Above Endless Badlands

...That’s my spirit. But my soul, now she’s a different story.

When I was younger, I was a green gal. Not in the sense of innocent. That was much longer ago. But in the sense of colors that spoke to me. Pennsylvania, England, Ireland—I spent time in places that spoke to me in cool, wet blades of grass and leaves. And in winter, in the pines. Eternally alive. Eternally the same.

But 20 years ago, I moved to Austin, and I’ve become a brown person. (My friend Anya and her parents are laughing in my head as I write this: “No, chica, you’re still a white person.”) But what I mean is this: that as I flew yesterday above the desert Southwest, a place my green self felt vaguely terrified of, I was drawn in by the different shades of earth. By the wrinkles in the land that mean mountains, the dark specks that are scrub, by winding dark trails too black to be water, too oddly desultory in their meanderings to be road. What were those? And the round basins I saw, the ones that circle down, down, down into the earth, the shades of brown going blonde and brick and back to sandy. What were those?

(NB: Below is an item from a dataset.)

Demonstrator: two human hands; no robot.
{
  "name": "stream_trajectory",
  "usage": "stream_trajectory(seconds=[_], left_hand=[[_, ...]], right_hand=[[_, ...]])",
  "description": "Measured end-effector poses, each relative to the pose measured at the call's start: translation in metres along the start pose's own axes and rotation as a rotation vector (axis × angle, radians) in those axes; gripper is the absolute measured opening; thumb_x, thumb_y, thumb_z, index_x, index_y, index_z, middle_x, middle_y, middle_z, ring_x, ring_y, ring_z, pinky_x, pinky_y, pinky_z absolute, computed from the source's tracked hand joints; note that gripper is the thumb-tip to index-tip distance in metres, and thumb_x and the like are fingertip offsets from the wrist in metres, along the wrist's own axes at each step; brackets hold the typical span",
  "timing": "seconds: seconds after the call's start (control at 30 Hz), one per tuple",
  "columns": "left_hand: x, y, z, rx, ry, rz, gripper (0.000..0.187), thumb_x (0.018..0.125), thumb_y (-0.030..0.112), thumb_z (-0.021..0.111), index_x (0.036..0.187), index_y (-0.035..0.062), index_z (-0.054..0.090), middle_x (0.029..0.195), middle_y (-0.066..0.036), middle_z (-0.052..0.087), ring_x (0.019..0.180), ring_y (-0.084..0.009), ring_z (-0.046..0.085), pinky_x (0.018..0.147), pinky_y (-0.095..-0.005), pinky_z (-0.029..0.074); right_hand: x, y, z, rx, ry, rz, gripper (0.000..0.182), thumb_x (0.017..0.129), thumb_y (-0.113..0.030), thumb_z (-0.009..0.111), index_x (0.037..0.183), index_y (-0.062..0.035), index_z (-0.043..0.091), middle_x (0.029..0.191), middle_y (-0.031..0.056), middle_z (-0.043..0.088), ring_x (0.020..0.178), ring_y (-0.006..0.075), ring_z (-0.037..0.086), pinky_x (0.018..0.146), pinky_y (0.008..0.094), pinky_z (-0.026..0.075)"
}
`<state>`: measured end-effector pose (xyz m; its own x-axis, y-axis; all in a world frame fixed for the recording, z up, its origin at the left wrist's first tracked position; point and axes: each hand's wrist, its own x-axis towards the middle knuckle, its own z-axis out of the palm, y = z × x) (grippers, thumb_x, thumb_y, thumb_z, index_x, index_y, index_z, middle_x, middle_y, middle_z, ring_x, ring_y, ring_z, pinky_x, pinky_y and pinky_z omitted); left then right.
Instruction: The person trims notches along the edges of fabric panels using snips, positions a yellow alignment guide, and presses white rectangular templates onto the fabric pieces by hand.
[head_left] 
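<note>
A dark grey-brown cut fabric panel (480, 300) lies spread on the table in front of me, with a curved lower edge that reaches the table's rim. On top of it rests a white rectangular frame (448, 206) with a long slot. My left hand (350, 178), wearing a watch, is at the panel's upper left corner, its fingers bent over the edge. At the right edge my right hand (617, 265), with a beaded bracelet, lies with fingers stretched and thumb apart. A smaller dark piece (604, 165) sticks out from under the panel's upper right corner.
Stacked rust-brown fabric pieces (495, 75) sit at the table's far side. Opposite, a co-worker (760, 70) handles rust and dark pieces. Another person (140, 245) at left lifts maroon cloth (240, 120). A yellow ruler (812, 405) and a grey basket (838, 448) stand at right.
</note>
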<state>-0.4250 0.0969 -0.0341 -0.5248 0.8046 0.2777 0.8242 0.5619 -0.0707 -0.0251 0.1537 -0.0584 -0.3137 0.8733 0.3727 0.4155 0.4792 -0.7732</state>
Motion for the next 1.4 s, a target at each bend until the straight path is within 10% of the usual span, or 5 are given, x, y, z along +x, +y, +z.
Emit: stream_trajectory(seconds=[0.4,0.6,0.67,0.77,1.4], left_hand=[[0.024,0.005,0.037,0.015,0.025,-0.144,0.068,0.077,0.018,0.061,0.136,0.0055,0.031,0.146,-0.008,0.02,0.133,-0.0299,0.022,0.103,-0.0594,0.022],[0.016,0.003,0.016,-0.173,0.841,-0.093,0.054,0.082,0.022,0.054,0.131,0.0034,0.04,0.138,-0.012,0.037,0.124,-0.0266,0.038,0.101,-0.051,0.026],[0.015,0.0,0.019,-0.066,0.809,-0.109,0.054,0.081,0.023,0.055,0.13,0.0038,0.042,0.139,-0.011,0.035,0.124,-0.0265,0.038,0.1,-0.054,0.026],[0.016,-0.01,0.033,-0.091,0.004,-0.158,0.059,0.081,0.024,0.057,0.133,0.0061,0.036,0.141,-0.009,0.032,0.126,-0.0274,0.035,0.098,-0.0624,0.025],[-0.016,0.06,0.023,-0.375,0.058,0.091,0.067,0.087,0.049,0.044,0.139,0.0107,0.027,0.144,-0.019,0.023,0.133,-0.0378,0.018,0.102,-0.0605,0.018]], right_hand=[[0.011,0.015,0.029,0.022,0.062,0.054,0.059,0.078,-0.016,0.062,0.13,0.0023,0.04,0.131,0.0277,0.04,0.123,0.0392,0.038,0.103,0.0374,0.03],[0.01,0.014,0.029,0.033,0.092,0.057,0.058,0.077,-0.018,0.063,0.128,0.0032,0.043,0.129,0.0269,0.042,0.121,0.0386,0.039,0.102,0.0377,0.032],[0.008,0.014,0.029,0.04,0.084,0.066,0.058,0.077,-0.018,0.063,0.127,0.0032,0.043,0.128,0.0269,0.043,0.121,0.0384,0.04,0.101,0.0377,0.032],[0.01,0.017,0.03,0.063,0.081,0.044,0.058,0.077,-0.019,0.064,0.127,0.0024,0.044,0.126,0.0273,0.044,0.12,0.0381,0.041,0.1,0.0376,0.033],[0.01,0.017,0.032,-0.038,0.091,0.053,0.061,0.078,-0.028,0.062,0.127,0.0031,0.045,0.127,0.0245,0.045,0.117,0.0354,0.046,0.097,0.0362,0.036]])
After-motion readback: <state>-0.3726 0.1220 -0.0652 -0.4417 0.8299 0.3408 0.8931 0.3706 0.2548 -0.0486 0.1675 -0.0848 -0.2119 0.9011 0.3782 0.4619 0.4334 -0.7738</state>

 That sense of mystery. That longing for something larger than me, for something to hold my fascination long enough to change me. That’s what I found there, at 33,000 feet, above endless badlands.

So I know this is where my soul is. Where the heat parches. Where walking without water is a risk. Where scorpions and rattlesnakes thrive. I am learning a kind of co-existence with all that scares my younger self. A kind of respect for places where there’s nowhere to hide. Where watching and waiting can bring the coyote and lizard and snake in me to life.